_Extracted data entries_

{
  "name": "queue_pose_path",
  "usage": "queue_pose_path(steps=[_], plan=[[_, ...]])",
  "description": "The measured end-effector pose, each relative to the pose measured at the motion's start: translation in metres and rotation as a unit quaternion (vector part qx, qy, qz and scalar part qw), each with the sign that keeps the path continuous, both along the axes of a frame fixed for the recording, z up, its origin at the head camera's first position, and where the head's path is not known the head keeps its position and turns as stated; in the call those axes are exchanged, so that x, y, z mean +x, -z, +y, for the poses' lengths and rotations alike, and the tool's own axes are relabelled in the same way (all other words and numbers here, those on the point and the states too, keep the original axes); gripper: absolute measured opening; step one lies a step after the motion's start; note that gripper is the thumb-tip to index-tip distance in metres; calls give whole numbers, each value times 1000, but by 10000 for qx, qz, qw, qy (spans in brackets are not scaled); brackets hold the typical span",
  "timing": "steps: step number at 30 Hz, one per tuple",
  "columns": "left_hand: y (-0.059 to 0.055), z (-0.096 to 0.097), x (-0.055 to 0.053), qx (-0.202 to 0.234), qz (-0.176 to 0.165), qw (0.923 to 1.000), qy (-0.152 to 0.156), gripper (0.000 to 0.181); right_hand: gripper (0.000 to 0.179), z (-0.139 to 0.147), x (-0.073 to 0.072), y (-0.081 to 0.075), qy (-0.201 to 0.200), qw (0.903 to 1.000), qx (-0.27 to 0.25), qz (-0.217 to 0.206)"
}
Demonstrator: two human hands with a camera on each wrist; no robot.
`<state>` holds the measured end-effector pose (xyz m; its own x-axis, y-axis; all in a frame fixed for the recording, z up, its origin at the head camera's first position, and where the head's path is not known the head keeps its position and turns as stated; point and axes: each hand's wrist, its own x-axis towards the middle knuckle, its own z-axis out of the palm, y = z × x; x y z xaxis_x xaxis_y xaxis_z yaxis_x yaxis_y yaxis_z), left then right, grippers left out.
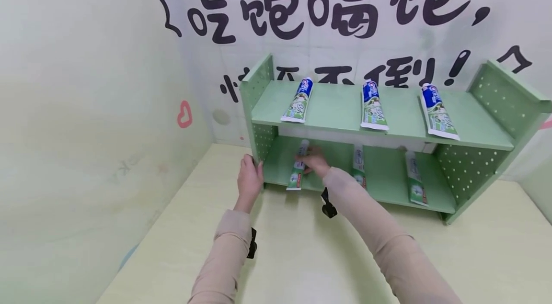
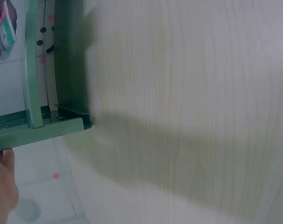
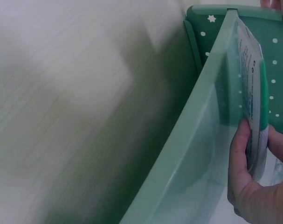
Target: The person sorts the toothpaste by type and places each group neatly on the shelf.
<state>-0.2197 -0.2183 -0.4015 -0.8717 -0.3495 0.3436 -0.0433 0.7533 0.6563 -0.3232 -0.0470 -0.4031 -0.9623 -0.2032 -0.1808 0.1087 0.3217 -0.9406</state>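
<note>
My right hand (image 1: 316,161) pinches a green-and-white toothpaste tube (image 1: 296,177) between thumb and fingers, at the left end of the lower shelf. The right wrist view has this tube (image 3: 254,79) on edge between the fingers, close to the shelf's front rim (image 3: 178,126). At the left side panel (image 1: 258,143) of the green two-tier rack, my left hand (image 1: 250,177) grips the front edge. Two similar tubes lie on the lower shelf, a middle one (image 1: 358,163) partly behind my right sleeve and a right one (image 1: 415,179).
On the upper shelf (image 1: 334,103) lie three blue-and-green toothpaste tubes: a left one (image 1: 297,101), a middle one (image 1: 373,107) and a right one (image 1: 438,112). The rack stands on a pale wooden table (image 1: 293,256) against a wall (image 1: 215,79) with large black lettering.
</note>
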Motion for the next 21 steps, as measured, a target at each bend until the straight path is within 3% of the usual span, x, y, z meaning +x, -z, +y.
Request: queue_pose_path(steps=[5,7,10,13,16,18,19,21], plan=[[-1,1,1,-7,20,10000,27,22,81,-11,-81,89,114,9999,-42,120],[-1,1,2,15,17,10000,50,22,80,-13,-97,105,130,9999,-26,61],[-1,3,3,34,1,10000,73,23,81,-13,-101,109,171,9998,-63,16],[0,4,4,-17,60,10000,75,22,76,-14,-77,83,381,9992,69,122],[0,5,4,-78,164,9998,74,22,55,-14,-30,30,477,9979,430,84],[-1,5,4,-125,248,9996,73,21,44,-14,-11,6,432,9969,652,128],[-1,4,4,-133,258,9996,64,21,42,-14,-3,-2,333,9970,679,176],[-1,3,3,-125,254,9996,47,22,49,-14,-19,14,153,9969,715,277]])
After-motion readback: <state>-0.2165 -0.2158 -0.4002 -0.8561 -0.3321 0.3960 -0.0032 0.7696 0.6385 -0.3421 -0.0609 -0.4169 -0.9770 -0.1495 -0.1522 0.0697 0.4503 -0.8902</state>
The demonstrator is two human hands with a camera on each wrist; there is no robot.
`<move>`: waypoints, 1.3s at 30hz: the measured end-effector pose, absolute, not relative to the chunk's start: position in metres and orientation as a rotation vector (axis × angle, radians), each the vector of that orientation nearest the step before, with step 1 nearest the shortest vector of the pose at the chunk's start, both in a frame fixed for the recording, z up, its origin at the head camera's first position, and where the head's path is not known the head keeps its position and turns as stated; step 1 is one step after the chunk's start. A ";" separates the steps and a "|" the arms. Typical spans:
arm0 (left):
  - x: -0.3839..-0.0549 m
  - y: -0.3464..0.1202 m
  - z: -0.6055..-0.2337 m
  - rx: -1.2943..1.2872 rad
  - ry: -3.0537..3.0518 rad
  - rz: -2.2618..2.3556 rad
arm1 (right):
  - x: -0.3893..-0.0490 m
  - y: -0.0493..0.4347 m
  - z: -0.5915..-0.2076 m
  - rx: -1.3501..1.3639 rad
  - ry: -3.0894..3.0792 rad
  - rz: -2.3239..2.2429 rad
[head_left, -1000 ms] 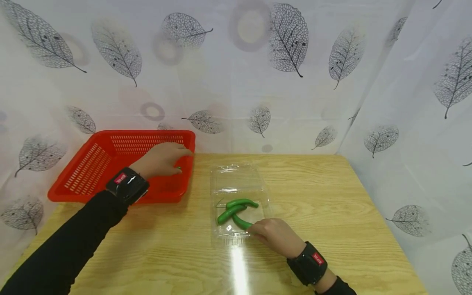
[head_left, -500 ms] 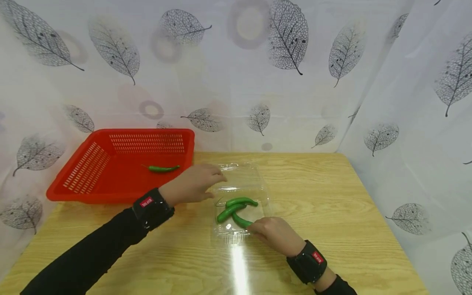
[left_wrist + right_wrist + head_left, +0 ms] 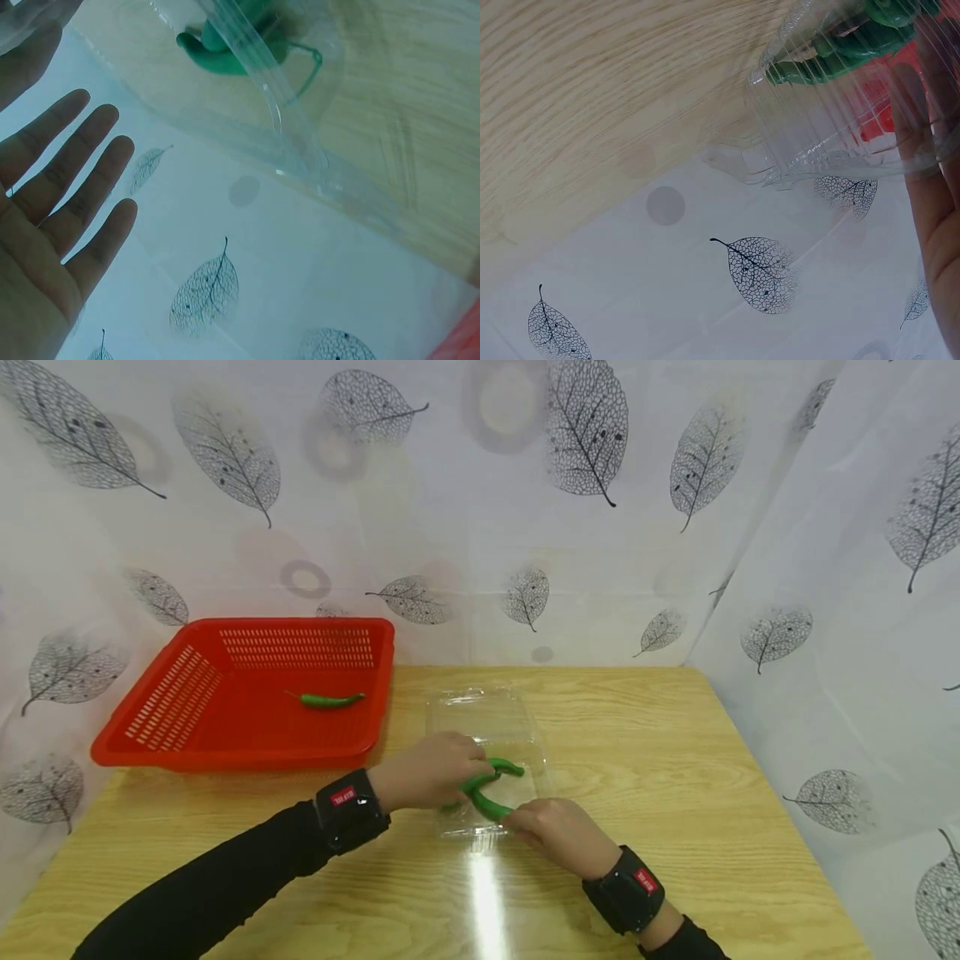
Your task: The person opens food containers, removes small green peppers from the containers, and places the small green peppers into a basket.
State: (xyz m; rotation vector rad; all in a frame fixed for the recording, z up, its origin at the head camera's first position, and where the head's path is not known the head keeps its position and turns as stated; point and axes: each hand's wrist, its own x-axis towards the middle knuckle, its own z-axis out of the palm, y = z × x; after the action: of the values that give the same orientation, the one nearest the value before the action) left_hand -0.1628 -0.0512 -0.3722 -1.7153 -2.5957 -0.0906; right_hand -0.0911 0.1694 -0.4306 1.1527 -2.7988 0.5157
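A clear plastic clamshell box (image 3: 483,714) lies with its lid spread back on the table. Inside are green chili peppers (image 3: 491,808), partly covered by my left hand (image 3: 435,768), which reaches over the box from the left. In the left wrist view its fingers (image 3: 86,202) are extended and hold nothing, with the peppers beyond a clear plastic edge. My right hand (image 3: 561,835) grips the box at its near right corner; in the right wrist view its fingers lie along the ribbed wall. One green chili pepper (image 3: 330,701) lies in the red basket (image 3: 240,758).
The slotted red basket stands left of the box, near the back of the wood-grain table (image 3: 637,743). A white leaf-print curtain (image 3: 465,510) hangs right behind the table and along its right side.
My left hand has moved from over the red basket rightward to the peppers in the box, uncovering the pepper in the basket. My right hand has stayed at the box's corner.
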 end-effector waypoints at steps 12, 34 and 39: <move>-0.162 -0.034 -0.403 -1.786 -2.544 0.030 | -0.091 0.171 -0.431 1.163 -2.784 0.529; -0.170 -0.014 -0.427 -1.891 -2.652 0.090 | -0.094 0.197 -0.423 1.158 -2.662 0.463; -0.170 -0.010 -0.424 -1.924 -2.642 0.074 | -0.092 0.198 -0.422 1.160 -2.681 0.489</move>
State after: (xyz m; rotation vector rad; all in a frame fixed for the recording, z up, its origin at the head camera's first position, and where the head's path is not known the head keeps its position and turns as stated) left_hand -0.1701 -0.0098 -0.4242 -1.9243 -2.6418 0.0744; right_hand -0.0925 0.1980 -0.4216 1.1597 -2.6811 0.4890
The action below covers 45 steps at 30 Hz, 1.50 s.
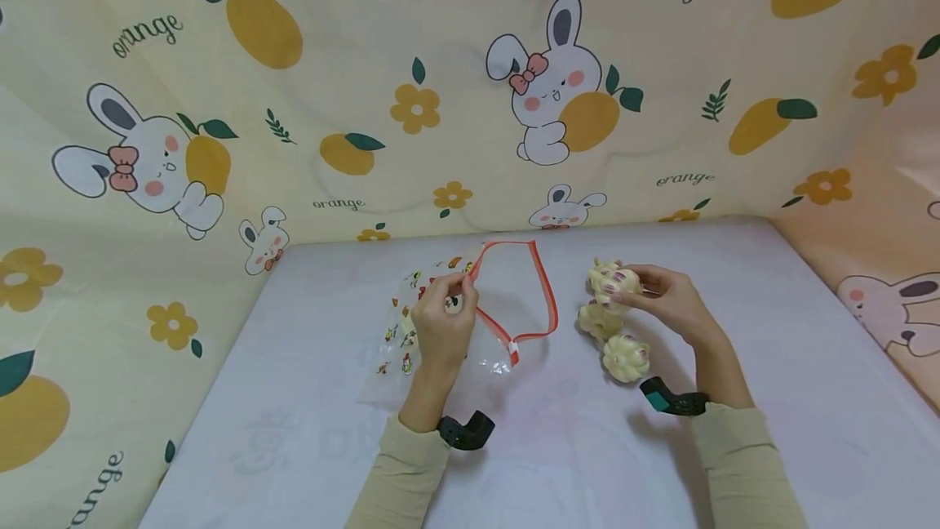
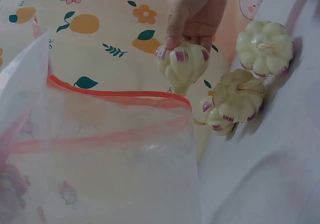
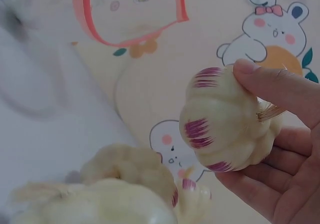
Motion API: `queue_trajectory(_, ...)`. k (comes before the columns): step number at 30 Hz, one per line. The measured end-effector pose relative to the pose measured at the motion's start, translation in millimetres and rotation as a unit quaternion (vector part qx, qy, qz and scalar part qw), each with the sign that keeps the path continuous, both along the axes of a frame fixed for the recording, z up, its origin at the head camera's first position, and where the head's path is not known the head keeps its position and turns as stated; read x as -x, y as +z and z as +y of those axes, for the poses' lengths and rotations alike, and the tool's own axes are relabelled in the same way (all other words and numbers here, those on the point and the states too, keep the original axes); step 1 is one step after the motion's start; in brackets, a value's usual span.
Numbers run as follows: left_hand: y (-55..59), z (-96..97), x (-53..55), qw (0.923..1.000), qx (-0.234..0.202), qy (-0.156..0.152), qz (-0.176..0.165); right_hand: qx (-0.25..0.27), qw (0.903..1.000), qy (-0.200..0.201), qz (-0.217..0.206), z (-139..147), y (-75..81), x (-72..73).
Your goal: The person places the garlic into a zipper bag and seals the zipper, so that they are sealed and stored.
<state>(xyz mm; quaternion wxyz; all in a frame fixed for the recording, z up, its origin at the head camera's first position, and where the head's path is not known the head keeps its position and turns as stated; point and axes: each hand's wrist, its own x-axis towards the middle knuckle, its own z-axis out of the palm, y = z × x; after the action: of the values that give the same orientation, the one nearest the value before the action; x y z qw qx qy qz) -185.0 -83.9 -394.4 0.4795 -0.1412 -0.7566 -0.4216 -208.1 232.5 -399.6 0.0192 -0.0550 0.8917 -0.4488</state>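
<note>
My left hand (image 1: 445,323) pinches the rim of a clear zip bag (image 1: 382,382) printed with small cartoon figures. The bag's red-edged mouth (image 1: 549,292) gapes toward the right, with a white slider (image 1: 513,347) at its near corner. In my right hand (image 1: 674,302) is a garlic bulb (image 3: 225,119), cream with purple streaks, held between thumb and fingers near its stem. The right wrist view shows it raised over other bulbs. Three more garlic bulbs (image 2: 265,48) cluster on the table just below and beside that hand, right of the bag.
The white tabletop (image 1: 294,455) runs back to a patterned cloth (image 1: 455,47) with rabbits and oranges. This cloth also hangs along the left and right sides. A dark camera band (image 1: 466,431) sits on the left wrist, another (image 1: 671,398) on the right.
</note>
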Motion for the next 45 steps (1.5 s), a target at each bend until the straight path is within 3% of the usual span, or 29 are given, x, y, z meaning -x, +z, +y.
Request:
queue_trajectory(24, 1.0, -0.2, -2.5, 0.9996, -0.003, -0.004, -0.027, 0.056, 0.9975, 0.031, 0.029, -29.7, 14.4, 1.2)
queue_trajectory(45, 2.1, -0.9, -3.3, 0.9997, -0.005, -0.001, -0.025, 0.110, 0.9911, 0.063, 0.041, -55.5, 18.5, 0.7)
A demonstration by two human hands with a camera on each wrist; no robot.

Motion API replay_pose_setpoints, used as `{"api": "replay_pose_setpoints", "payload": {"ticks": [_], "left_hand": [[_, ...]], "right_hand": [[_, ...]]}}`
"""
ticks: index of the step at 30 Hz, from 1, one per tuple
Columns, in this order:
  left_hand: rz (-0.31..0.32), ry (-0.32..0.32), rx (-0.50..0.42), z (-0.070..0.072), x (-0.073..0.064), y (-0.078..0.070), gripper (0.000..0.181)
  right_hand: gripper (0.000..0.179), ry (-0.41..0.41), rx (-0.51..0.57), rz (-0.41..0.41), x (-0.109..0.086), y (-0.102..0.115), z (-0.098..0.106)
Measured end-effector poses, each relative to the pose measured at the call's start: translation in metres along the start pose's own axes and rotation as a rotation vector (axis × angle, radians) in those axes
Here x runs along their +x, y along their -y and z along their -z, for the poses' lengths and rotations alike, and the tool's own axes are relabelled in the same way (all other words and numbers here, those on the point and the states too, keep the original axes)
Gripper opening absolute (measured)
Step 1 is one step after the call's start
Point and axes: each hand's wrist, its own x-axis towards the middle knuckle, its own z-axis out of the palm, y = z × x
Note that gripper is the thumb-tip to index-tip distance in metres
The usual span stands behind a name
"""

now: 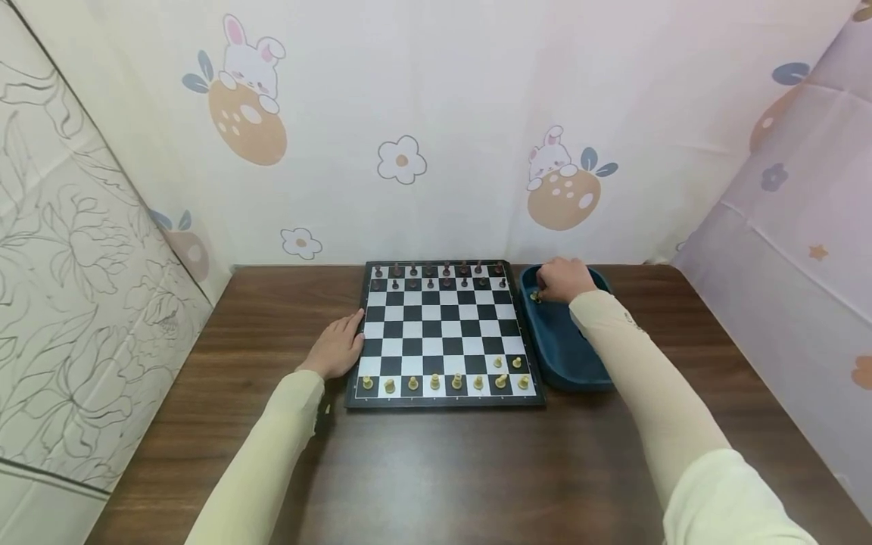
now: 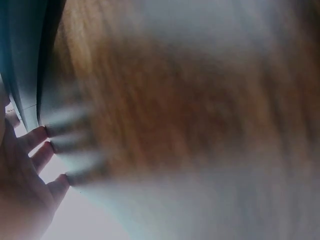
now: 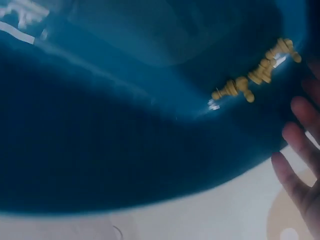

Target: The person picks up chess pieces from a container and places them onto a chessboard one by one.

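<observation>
A black-and-white chessboard (image 1: 441,329) lies on the table. Dark chess pieces (image 1: 446,269) stand in two rows along its far side. A row of pale yellow pieces (image 1: 435,381) lines the near edge, with two pale pawns (image 1: 517,362) ahead of it at the right. My left hand (image 1: 337,348) rests at the board's left edge, fingers extended. Inside the blue tray (image 1: 565,348), my right hand (image 1: 564,280) reaches down near the far left corner. Several yellow chess pieces (image 3: 230,88) lie there, just beside its loosely bent fingers (image 3: 302,142). Its thumb is hidden.
The tray stands right against the board's right side on the brown wooden table (image 1: 436,469). A patterned curtain (image 1: 463,151) hangs behind the table's far edge, with more patterned covering at the left and right.
</observation>
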Motion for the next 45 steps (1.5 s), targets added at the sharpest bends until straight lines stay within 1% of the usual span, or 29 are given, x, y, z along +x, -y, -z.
{"api": "replay_pose_setpoints", "payload": {"ticks": [4,7,9,15,19,22,27,35,39,42,45], "left_hand": [[0.010,0.005,-0.001,-0.001,0.000,0.003,0.058],[0.016,0.005,-0.001,-0.001,0.001,0.003,0.058],[0.014,0.000,0.000,-0.001,0.001,0.003,0.058],[0.017,-0.010,-0.003,-0.002,0.001,0.004,0.057],[0.010,-0.005,-0.001,-0.004,0.001,0.000,0.057],[0.015,0.006,-0.013,-0.003,0.000,-0.002,0.058],[0.010,0.002,-0.026,0.000,-0.002,-0.002,0.058],[0.001,-0.017,-0.002,0.003,-0.006,0.004,0.057],[-0.008,-0.022,-0.004,0.003,-0.006,0.005,0.057],[-0.015,-0.017,-0.003,0.003,-0.006,0.004,0.057],[-0.021,-0.010,-0.006,0.002,-0.006,0.002,0.057]], "right_hand": [[0.016,0.034,0.015,-0.078,0.005,0.004,-0.005],[0.019,0.038,0.027,-0.107,0.007,0.003,-0.010],[0.020,0.033,0.040,-0.112,0.008,0.002,-0.014],[0.016,0.004,0.067,-0.095,0.011,0.002,-0.023],[0.017,0.003,0.066,-0.110,0.006,-0.002,-0.028],[0.016,0.000,0.063,-0.113,0.003,-0.003,-0.027],[0.019,0.007,0.050,-0.100,-0.002,0.000,-0.014],[0.021,-0.038,0.008,-0.001,-0.011,0.011,0.015],[0.016,-0.075,-0.007,0.050,-0.021,0.017,0.030],[0.010,-0.092,-0.023,0.092,-0.030,0.024,0.039],[0.009,-0.097,-0.059,0.130,-0.039,0.032,0.047]]}}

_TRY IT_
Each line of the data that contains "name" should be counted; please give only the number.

_RESULT FOR THIS TASK_
2